What the task requires => It is required that all of the data be written out exactly.

□ □ □ □

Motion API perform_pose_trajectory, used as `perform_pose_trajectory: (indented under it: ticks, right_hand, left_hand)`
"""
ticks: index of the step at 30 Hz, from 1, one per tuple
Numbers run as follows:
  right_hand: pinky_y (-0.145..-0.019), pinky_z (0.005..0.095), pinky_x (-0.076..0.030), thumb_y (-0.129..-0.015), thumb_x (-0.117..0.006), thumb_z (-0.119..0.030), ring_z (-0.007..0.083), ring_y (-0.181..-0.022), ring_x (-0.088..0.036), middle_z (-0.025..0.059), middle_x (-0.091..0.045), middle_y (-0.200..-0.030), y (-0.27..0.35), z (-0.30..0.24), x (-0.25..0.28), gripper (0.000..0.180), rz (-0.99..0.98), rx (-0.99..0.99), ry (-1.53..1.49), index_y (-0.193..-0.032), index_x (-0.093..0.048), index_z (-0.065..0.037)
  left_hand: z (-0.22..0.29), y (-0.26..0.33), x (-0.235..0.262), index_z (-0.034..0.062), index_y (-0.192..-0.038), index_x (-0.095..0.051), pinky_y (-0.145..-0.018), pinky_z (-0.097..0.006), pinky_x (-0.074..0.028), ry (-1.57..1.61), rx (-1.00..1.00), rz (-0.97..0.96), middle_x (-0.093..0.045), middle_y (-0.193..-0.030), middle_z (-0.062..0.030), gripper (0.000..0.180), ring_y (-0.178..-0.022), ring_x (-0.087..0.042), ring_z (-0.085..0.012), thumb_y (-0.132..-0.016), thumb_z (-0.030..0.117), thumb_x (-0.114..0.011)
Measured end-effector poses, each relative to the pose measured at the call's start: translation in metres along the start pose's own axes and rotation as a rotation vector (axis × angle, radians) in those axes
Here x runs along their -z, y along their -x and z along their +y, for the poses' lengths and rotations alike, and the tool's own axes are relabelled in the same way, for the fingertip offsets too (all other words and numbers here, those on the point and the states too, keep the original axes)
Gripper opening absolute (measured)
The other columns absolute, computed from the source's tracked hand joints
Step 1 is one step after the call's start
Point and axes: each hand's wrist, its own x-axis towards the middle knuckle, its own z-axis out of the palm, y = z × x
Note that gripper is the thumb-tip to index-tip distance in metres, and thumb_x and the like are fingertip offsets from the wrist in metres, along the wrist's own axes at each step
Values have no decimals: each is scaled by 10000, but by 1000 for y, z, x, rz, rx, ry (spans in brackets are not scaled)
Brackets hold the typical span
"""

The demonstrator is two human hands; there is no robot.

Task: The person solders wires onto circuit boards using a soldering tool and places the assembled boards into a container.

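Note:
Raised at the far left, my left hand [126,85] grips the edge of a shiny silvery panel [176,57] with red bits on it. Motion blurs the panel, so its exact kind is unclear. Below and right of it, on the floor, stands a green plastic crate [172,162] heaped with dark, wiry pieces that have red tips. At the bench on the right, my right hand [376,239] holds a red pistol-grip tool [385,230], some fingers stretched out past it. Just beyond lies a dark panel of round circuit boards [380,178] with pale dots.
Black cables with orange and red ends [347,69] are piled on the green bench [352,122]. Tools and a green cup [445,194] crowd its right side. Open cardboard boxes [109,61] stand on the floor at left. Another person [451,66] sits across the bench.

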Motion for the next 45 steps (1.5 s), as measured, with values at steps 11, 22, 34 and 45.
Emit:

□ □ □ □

Solution to the problem =>
Motion API perform_pose_trajectory, used as `perform_pose_trajectory: (indented under it: ticks, right_hand, left_hand)`
"""
ticks: index of the step at 30 Hz, from 1, one per tuple
Numbers run as follows:
  right_hand: pinky_y (-0.145..-0.019), pinky_z (0.005..0.095), pinky_x (-0.076..0.030), thumb_y (-0.129..-0.015), thumb_x (-0.117..0.006), thumb_z (-0.119..0.030), ring_z (-0.007..0.083), ring_y (-0.181..-0.022), ring_x (-0.088..0.036), middle_z (-0.025..0.059), middle_x (-0.091..0.045), middle_y (-0.200..-0.030), y (-0.27..0.35), z (-0.30..0.24), x (-0.25..0.28), gripper (0.000..0.180), rz (-0.99..0.98), rx (-0.99..0.99), ry (-1.53..1.49), index_y (-0.193..-0.032), index_x (-0.093..0.048), index_z (-0.065..0.037)
  left_hand: z (-0.22..0.29), y (-0.26..0.33), x (-0.235..0.262), index_z (-0.034..0.062), index_y (-0.192..-0.038), index_x (-0.095..0.051), pinky_y (-0.145..-0.018), pinky_z (-0.097..0.006), pinky_x (-0.074..0.028), ry (-1.57..1.61), rx (-1.00..1.00), rz (-0.97..0.96), middle_x (-0.093..0.045), middle_y (-0.193..-0.030), middle_z (-0.062..0.030), gripper (0.000..0.180), ring_y (-0.178..-0.022), ring_x (-0.087..0.042), ring_z (-0.085..0.012), thumb_y (-0.132..-0.016), thumb_z (-0.030..0.117), thumb_x (-0.114..0.011)
Measured end-effector poses, each relative to the pose measured at the call's start: translation in metres along the start pose's own axes and rotation as a rotation vector (axis × angle, radians) in those axes
Here x runs along their -z, y along their -x and z along their +y, for the poses' lengths and rotations alike, and the tool's own axes are relabelled in the same way, for the fingertip offsets too (all other words and numbers here, those on the point and the states too, keep the original axes)
Gripper opening absolute (measured)
The other columns absolute, computed from the source's tracked hand joints
Step 1 is one step after the call's start
Point and axes: each hand's wrist, its own x-axis towards the middle knuckle, its own z-axis out of the palm, y = z × x
Note that gripper is the thumb-tip to index-tip distance in metres, and thumb_x and the like are fingertip offsets from the wrist in metres, along the wrist's own axes at each step
Values have no decimals: each is scaled by 10000, but by 1000 for y, z, x, rz, rx, ry (spans in brackets are not scaled)
Brackets hold the typical span
"""

The demonstrator is two human hands; there is no robot.

Task: The person solders wires onto circuit boards using a soldering tool and places the assembled boards into a container.

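Note:
Raised at the far left, my left hand [126,85] grips the edge of a shiny silvery panel [176,57] with red bits on it. Motion blurs the panel, so its exact kind is unclear. Below and right of it, on the floor, stands a green plastic crate [172,162] heaped with dark, wiry pieces that have red tips. At the bench on the right, my right hand [376,239] holds a red pistol-grip tool [385,230], some fingers stretched out past it. Just beyond lies a dark panel of round circuit boards [380,178] with pale dots.
Black cables with orange and red ends [347,69] are piled on the green bench [352,122]. Tools and a green cup [445,194] crowd its right side. Open cardboard boxes [109,61] stand on the floor at left. Another person [451,66] sits across the bench.
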
Motion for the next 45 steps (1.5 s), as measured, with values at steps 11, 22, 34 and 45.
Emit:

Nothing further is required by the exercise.